Overall: Inadequate read more about inspection ratings

22-24 Central Chambers, The Broadway, Ealing, London, W5 2NR (020) 3675 1330

Provided and run by:
Mr Ajvinder Sandhu

Important: We are carrying out a review of quality at De Vere Care - Ealing. We will publish a report when our review is complete. Find out more about our inspection reports.

All Inspections

16 July 2018

During a routine inspection

This comprehensive inspection took place on 16 July 2018 and was announced. We gave the service two working days’ notice as the location provided a service to people in their own homes and we needed to confirm someone would be available when we inspected.

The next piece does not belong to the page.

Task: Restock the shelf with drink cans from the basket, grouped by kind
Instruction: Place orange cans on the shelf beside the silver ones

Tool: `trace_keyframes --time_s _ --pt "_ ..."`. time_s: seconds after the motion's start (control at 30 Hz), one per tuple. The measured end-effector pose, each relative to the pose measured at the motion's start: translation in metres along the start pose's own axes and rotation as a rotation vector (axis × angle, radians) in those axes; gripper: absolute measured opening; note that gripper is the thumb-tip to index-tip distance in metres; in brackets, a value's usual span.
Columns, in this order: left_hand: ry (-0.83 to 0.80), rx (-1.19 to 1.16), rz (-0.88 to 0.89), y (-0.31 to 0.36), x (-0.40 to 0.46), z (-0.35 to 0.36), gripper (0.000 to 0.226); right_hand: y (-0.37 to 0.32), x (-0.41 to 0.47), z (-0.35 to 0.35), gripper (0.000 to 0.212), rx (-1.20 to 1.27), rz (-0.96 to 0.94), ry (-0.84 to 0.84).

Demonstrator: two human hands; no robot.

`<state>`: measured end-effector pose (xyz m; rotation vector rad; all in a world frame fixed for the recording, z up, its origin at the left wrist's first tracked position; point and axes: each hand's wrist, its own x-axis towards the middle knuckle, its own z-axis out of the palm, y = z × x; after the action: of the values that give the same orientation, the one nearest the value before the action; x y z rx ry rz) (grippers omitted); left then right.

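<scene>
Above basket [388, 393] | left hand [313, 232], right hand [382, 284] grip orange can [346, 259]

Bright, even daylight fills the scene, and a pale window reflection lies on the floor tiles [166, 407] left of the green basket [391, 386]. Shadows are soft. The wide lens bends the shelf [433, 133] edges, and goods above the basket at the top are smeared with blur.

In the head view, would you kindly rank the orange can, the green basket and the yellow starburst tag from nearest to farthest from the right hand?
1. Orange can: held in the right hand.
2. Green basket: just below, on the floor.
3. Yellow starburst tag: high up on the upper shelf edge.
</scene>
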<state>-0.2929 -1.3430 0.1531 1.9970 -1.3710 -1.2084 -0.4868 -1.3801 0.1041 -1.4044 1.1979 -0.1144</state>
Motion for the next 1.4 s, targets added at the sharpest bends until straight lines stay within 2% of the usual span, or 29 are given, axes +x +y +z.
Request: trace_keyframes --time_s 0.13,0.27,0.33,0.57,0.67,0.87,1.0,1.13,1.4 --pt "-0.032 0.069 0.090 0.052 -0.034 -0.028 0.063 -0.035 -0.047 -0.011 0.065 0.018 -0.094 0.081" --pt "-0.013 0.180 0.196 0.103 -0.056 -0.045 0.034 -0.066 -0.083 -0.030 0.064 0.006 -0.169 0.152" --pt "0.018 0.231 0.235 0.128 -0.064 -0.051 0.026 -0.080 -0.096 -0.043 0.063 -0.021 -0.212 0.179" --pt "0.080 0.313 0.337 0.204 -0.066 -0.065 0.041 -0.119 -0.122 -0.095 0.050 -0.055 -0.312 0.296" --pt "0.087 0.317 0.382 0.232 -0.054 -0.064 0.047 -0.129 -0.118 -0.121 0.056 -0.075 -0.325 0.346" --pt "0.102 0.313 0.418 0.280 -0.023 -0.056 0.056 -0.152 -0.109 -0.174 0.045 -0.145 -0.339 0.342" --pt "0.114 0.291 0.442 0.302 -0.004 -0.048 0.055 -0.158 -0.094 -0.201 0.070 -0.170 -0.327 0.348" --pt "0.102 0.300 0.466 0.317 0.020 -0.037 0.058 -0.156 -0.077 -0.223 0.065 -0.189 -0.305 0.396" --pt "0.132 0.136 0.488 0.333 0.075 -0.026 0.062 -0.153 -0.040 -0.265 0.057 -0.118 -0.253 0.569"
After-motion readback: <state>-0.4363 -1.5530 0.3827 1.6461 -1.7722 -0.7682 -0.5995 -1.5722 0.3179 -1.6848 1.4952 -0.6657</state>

The last inspection took place in January 2018. The service was rated requires improvement overall, and in the key questions of ‘Is the service Safe, Effective, Responsive and Well Led?’. The key question of “Is the service Caring” was rated good. We found five breaches of regulations relating to consent to care and treatment, safe care and treatment, receiving and acting on complaints, good governance and staffing. We served warning notices on the provider in relation to complaints, good governance and staffing. We asked the provider to make the necessary improvements by 10 March 2018. At this inspection we found the provider had not made sufficient improvements and had not been able to fully meet the regulations. In addition, we found two further breaches of regulations.

This service is a domiciliary care agency. It provides personal care to people living in their own houses and flats in the community. It provides a service to older adults, some living with the experience of dementia, people with learning disabilities and people with mental health needs. People’s care was funded by the local authority or privately. At the time of our inspection twenty people were using the service. Not everyone using De Vere Care received the regulated activity of personal care; CQC only inspects the service being received by people provided with ‘personal care’; help with tasks related to personal hygiene and eating. Where they do we also take into account any wider social care provided.

The service had a registered manager, but they were on long term leave and the provider had not made arrangements for an interim registered manager. A registered manager is a person who has registered with the Care Quality Commission to manage the service. Like registered providers, they are ‘registered persons’. Registered persons have legal responsibility for meeting the requirements in the Health and Social Care Act 2008 and associated Regulations about how the service is run.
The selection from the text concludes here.